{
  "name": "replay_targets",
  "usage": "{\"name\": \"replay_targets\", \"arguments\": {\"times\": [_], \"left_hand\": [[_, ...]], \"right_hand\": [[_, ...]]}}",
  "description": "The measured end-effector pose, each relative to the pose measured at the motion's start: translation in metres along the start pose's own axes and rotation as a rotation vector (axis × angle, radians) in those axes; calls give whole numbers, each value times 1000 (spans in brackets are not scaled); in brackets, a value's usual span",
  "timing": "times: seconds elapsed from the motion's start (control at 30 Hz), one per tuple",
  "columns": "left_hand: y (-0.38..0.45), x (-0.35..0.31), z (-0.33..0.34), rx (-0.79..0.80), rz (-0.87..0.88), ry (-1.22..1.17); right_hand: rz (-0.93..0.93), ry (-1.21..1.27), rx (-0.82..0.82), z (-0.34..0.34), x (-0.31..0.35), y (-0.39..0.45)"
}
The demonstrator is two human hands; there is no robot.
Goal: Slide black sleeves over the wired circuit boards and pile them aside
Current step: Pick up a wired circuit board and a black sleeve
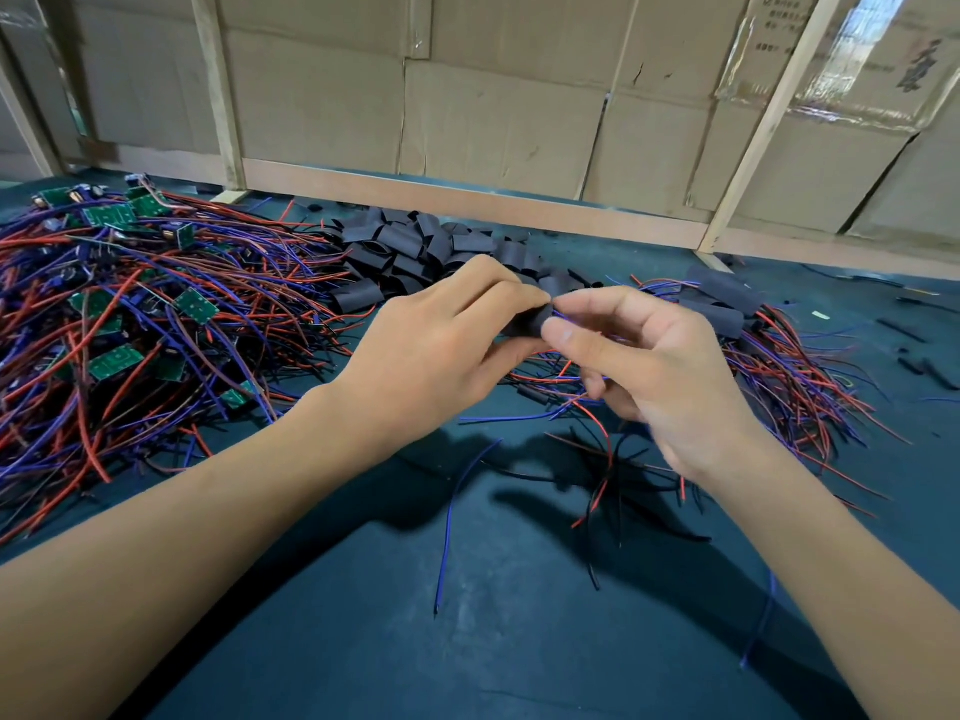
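Box [841, 49] print at the top right is too blurred to read. Over mid-worktop [493, 615], the left hand [431, 350] pinches a black sleeve [527, 322]; the right hand [644, 366] pinches its wires [597, 439].

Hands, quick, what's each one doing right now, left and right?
Left hand: grip closed on the black sleeve.
Right hand: grip closed on the wires at the sleeve's end.

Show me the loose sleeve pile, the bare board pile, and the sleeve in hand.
Sleeve pile [415, 246], head view, pile's middle.
Board pile [135, 304], head view, tangled wires mid-pile.
Held sleeve [524, 322], head view, visible side between fingers.
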State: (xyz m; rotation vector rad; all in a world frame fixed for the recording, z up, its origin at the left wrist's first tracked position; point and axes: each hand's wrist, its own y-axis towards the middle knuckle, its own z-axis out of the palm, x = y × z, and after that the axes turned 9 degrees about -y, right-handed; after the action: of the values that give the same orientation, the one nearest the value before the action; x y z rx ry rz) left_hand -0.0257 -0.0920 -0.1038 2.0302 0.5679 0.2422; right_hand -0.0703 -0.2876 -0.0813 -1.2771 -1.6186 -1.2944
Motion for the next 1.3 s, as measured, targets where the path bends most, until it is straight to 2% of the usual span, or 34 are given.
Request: {"name": "replay_targets", "arguments": {"times": [0.1,0.23,0.4,0.47,0.57,0.67,0.7,0.77,0.87,0.97,1.03,1.13,1.3], "left_hand": [[0,0,0,-6,24,38],[0,3,-2,-11,-13,88],[-5,18,-7,25,-292,59],[-5,31,-8,72,-379,77],[-7,62,-14,308,-558,232],[-14,83,-23,684,-733,455],[-16,85,-25,751,-727,484],[-15,87,-25,757,-703,424],[-10,87,-28,734,-741,314],[-7,87,-32,733,-762,291],[-5,84,-33,745,-721,267],[0,80,-31,773,-590,261],[3,73,-25,1010,-598,330]], "right_hand": [[-59,-124,-73,-3,-1,2],[-172,-76,-164,-13,6,4],[-220,48,-415,-69,15,16],[-180,-19,-568,-94,11,20],[-20,-306,-712,-116,-8,24],[113,-511,-655,-124,-31,25],[116,-570,-638,-123,-36,25],[95,-701,-622,-119,-39,24],[32,-905,-657,-113,-37,24],[-62,-999,-729,-102,-29,23],[-196,-1002,-782,-93,-22,21],[-495,-1014,-841,-81,-13,16],[-793,-1011,-756,-59,-12,13]]}}
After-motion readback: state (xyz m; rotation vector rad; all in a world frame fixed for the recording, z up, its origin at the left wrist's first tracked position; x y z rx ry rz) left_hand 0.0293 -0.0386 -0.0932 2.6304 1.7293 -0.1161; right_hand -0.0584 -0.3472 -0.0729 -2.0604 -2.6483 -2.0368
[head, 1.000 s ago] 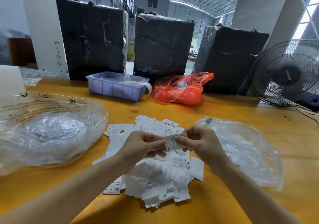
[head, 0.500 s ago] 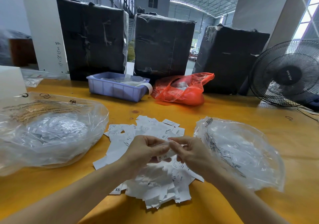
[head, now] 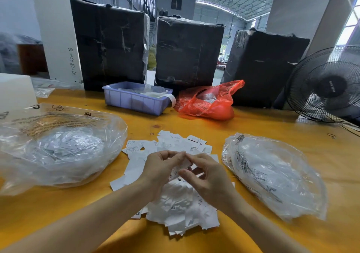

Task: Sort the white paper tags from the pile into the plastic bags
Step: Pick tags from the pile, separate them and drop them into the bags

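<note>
I hold one white paper tag between my two hands, just above the pile of tags that lies on the yellow wooden table. My left hand pinches the tag's left edge with curled fingers, and my right hand pinches its right edge, thumb underneath and forefinger on top, so both hands are closed on that same tag. The pile spreads from under my wrists toward the far side of the table, its loose edge tags fanning out flat; some near the front edge of the pile show "XS" print. Left of the pile sits a large clear plastic bag already holding tags, its right edge just beside the pile's left fringe. Right of the pile lies a second clear bag with printing on it, its near edge close to my right wrist but apart from it. Beyond the pile there is a bare strip of table, then a lilac plastic bin and a red plastic bag side by side. Behind those stand three black-wrapped bales. A black fan stands to the far right of the pile, at the table's edge.
</note>
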Available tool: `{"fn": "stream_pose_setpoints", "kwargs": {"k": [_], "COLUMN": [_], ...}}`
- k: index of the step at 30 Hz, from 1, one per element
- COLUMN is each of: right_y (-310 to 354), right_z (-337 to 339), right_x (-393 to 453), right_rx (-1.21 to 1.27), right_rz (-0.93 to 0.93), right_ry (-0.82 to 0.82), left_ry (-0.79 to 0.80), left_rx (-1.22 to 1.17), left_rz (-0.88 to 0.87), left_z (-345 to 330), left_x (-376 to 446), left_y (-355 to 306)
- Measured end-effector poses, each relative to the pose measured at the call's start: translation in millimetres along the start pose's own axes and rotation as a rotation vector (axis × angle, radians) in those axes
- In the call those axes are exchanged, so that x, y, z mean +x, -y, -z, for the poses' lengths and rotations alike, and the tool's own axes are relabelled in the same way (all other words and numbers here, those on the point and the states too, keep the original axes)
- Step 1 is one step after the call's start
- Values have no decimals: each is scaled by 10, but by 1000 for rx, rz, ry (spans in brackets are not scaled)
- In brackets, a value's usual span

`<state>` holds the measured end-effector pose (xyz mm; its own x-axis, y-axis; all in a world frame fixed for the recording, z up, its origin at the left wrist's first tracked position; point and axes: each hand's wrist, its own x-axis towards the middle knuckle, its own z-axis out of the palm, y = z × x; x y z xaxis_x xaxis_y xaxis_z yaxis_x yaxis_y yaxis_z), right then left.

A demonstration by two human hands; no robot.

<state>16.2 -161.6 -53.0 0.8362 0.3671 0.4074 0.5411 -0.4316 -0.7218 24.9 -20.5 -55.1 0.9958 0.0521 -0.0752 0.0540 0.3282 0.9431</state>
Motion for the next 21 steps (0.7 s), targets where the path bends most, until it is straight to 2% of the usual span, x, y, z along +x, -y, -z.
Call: {"fn": "stream_pose_setpoints", "kwargs": {"k": [6, 11, 15, 21], "right_y": [9, 25, 42, 29], "right_z": [3, 84, 110, 115], "right_x": [59, 79, 72, 76], "right_rx": [152, 441, 447, 439], "right_rz": [-132, -254, -255, -287], "right_ry": [-193, -198, -114, -167], "left_ry": [-42, 28, 37, 131], "left_rx": [-76, -66, -151, 28], "left_rz": [32, 59, 63, 101], "left_z": [-22, -41, -48, 25], "left_x": [-17, -45, -53, 6], "left_y": [-47, -45, -59, -127]}}
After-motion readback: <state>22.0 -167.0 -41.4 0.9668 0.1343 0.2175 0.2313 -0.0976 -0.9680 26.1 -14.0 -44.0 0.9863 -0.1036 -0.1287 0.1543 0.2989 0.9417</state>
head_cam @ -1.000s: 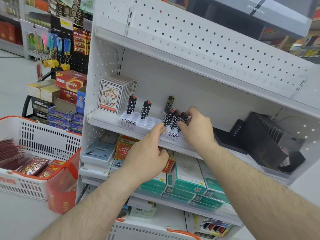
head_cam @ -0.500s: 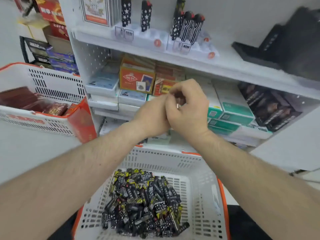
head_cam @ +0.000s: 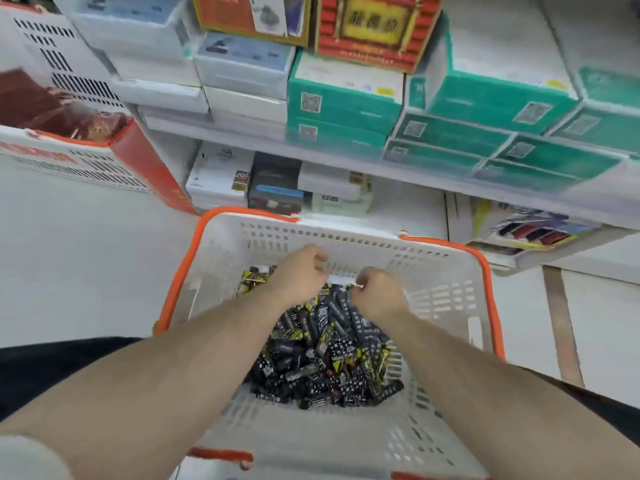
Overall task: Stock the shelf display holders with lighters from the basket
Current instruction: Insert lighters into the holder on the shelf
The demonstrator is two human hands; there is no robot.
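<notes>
Both hands [head_cam: 301,275] [head_cam: 377,292] now down in basket [head_cam: 446,299], grips curled, contents unclear, lighters [head_cam: 322,358] just beneath

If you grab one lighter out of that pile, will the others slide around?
Probably. The lighters lie loose and crisscrossed in the basket, so neighbours likely shift. They look small, stiff and glossy, perhaps slippery. Both hands hover just above them.

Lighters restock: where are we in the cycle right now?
Done: cannot judge, the display holders are out of view. In hand: both hands are down in the white basket, left hand and right hand curled over the lighters; whether either grips one is unclear. Left: a large pile remains to stock.
</notes>
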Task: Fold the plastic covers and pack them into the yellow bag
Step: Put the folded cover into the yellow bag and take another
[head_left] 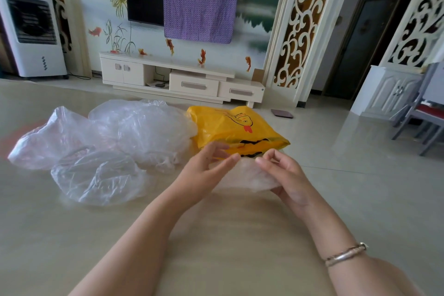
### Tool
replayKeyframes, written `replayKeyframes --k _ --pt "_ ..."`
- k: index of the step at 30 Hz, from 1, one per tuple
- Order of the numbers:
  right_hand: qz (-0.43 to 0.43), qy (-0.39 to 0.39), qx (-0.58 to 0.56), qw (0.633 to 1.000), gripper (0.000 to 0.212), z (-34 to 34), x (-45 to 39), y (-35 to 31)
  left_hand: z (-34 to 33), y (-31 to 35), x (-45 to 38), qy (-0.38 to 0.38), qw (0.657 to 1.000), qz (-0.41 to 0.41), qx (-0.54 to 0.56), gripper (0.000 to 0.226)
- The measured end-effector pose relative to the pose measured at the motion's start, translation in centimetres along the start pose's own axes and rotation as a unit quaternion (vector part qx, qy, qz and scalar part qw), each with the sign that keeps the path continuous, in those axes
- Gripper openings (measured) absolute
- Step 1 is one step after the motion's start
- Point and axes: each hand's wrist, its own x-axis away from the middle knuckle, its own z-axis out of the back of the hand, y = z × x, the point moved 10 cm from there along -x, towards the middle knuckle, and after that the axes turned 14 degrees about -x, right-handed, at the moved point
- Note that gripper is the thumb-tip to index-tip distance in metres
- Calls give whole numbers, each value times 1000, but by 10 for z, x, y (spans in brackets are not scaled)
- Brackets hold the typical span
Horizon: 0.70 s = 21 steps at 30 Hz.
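Note:
The yellow bag (240, 127) lies flat on the table, printed with a cartoon figure. Just in front of it is a folded clear plastic cover (245, 173). My right hand (288, 175) grips the cover's right side, fingers curled on top and thumb beneath. My left hand (204, 168) is at the bag's near edge, which sits pinched between thumb and fingers. To the left sprawls a loose pile of unfolded plastic covers (108, 142), crumpled and puffed up.
The beige table (216, 235) stretches toward me under my forearms. On the floor beyond stand a white TV cabinet (180, 77), an air cooler (31, 31) at the far left and a chair (422, 113) at the right.

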Motion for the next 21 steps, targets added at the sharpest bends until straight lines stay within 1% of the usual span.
replayKeyframes --k 1,4,6,7,8,10,11,12,13,14,15,16,18,19,20,21 --pt "-10 -13 -29 999 27 -3 1 0 -7 0 1 -38 999 5 0 46" --pt "-25 -33 -74 996 22 -9 2 -1 -21 -2 5 -136 990 25 29 31" --pt "-32 -13 -82 996 22 -5 1 1 -23 -1 7 -164 983 35 77 27" --pt "-37 4 -86 996 20 -1 0 3 -22 -1 6 -164 981 36 102 27" --pt "-41 23 -91 995 23 5 -2 5 -19 -1 6 -155 980 39 121 26" --pt "-35 72 -113 990 30 18 -5 6 -13 -2 3 -118 982 50 137 24" --pt "-20 98 -114 988 25 25 -6 6 -9 -5 1 -93 984 59 139 24" --pt "10 125 -85 988 17 30 -5 4 -6 -9 0 -67 985 71 143 25" --pt "51 149 -11 988 10 35 -3 -3 -3 -14 -1 -42 983 87 156 27" --pt "101 161 92 977 9 34 -1 -12 0 -20 -2 -21 979 106 174 29" --pt "156 159 194 955 17 28 3 -22 1 -26 -2 -7 972 125 198 30" --pt "212 137 277 927 28 16 6 -29 3 -31 -1 1 965 140 222 31" --pt "308 54 391 866 47 -15 15 -36 2 -36 -1 1 954 159 254 34" --pt "329 9 432 840 52 -29 18 -31 0 -38 -1 -3 952 164 260 36" --pt "332 -30 465 820 56 -41 20 -25 -2 -39 0 -8 951 170 257 38" --pt "321 -58 489 809 56 -49 20 -18 -4 -39 0 -15 952 176 251 40"
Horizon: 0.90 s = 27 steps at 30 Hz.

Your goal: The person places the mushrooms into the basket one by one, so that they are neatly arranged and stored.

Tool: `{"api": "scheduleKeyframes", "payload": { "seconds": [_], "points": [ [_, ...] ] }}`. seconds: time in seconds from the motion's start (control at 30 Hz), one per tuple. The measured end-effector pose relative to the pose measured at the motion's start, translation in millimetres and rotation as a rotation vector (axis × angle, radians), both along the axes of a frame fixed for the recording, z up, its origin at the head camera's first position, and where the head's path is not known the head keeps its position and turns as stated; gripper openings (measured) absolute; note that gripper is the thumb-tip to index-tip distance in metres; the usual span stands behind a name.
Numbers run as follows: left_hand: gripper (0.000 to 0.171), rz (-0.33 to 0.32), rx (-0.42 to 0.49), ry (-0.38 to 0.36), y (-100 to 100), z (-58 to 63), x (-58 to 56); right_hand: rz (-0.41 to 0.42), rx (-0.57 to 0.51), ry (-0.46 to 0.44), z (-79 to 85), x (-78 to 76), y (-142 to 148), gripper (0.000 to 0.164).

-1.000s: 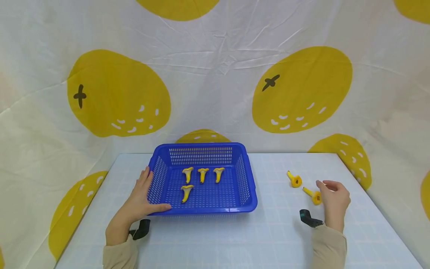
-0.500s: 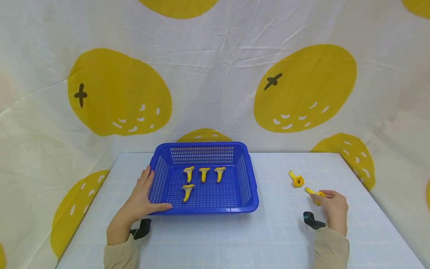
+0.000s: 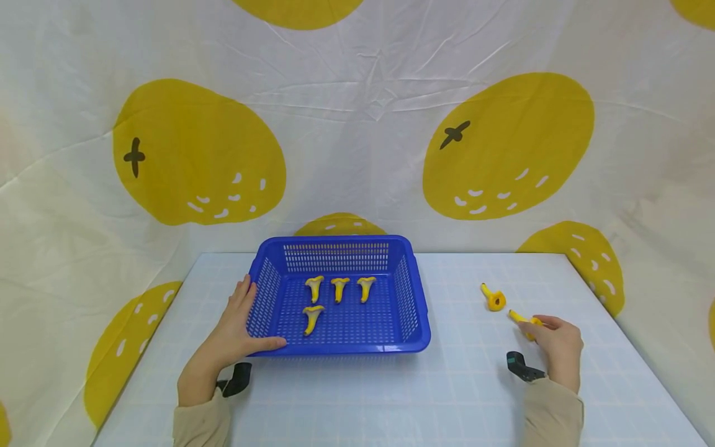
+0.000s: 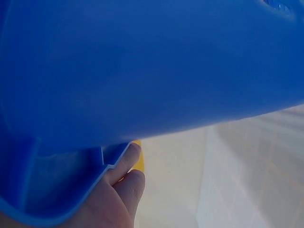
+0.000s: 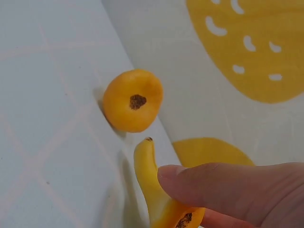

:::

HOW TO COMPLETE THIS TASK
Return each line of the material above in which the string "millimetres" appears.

ANSWER BELOW
- Measured end-effector poses, each relative to the pose measured at the call's start: translation in millimetres along the start pose's own axes and rotation as a rotation vector (axis × angle, radians) in those axes
Tool: `{"api": "scheduleKeyframes", "payload": { "seconds": [_], "points": [ [_, ...] ] }}`. seconds: time in seconds from the motion's start (control at 30 Hz), one per tuple. The measured end-effector pose relative to the pose measured at the motion's start, translation in millimetres and rotation as a rotation vector (axis × angle, radians), both along the axes of a frame fixed for the recording, z up, its origin at the head camera's first position, and where the head's path is not known the head keeps its position and turns as stated; gripper openings (measured) absolute; note that gripper is the thumb-tip to index-tip distance in metres; the usual span stands behind a name.

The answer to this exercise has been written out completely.